Required work: Among these entries, how many lines have the string "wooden" in them? Only the number is needed.

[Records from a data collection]

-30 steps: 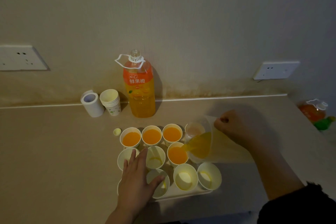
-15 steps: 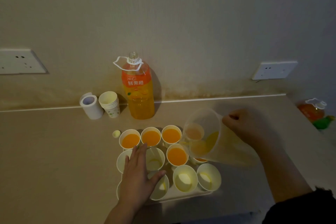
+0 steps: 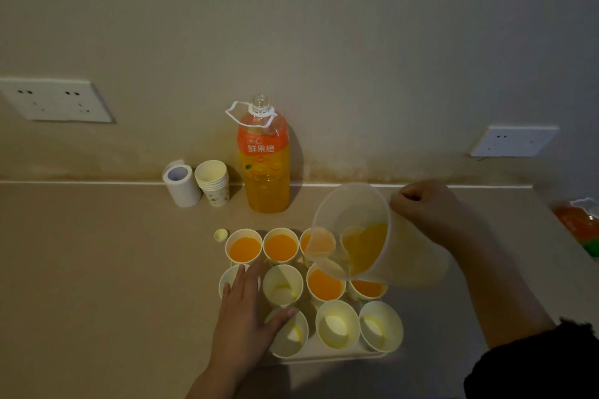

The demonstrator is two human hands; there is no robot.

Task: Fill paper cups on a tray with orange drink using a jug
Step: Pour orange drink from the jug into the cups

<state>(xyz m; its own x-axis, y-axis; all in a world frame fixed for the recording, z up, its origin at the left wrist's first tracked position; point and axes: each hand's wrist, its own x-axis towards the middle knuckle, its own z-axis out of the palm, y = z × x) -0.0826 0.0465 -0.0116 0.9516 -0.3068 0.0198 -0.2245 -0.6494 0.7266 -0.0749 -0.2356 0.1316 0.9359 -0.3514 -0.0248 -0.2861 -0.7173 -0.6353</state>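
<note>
Head view: right hand [image 3: 424, 207] curls round the handle side (handle itself hidden) of the translucent plastic jug [image 3: 351, 214]. The jug is tipped left, spout low over the mid-row white paper cups [image 3: 325, 283], probably to limit splash. Gripping nothing, the left hand [image 3: 246, 324] lies flat, fingers straight, over the near-left cups, likely steadying the white tray [image 3: 340, 358].

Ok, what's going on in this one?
A person is filling paper cups on a tray. The right hand holds the jug tilted over the tray's right side, orange drink pooled toward its spout. The left hand rests flat on the left-hand cups. At least five cups hold drink; the front row looks unfilled.
</note>
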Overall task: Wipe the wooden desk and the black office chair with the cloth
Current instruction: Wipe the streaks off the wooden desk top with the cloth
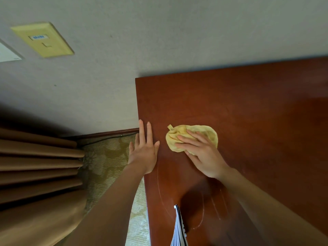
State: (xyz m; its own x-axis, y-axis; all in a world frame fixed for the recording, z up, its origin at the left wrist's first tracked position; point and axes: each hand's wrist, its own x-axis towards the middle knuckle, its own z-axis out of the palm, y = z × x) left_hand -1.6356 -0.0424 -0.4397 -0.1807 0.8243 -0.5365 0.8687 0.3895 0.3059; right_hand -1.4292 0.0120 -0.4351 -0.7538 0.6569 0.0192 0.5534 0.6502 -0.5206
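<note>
Past the striped fabric [179, 228], the right hand [202, 153] presses the cloth [205, 133] flat-fingered; overlap strokes to the edge of the desk [248, 112] (left hand [143, 153] rests flat).

We see a reddish-brown desk [248, 103] with faint whitish arcs, a pale yellow cloth [209, 133], a tan curtain [35, 166], a greyish wall [159, 32], a yellow plate [42, 39], olive patterned carpet [106, 157] and dark-and-white striped fabric [179, 228].

Desk [248, 112]: reddish-brown wood, smooth, low sheen, faint pale streaks at near end. Cloth [204, 134]: soft yellow fabric, crumpled. Wall [124, 50]: matt, finely grainy. Curtain [35, 166], left: brown pleated fabric. Carpet [106, 157]: woven, ribbed. Wall plate [42, 39], far left: yellowed smooth plastic.
</note>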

Output of the exercise: 2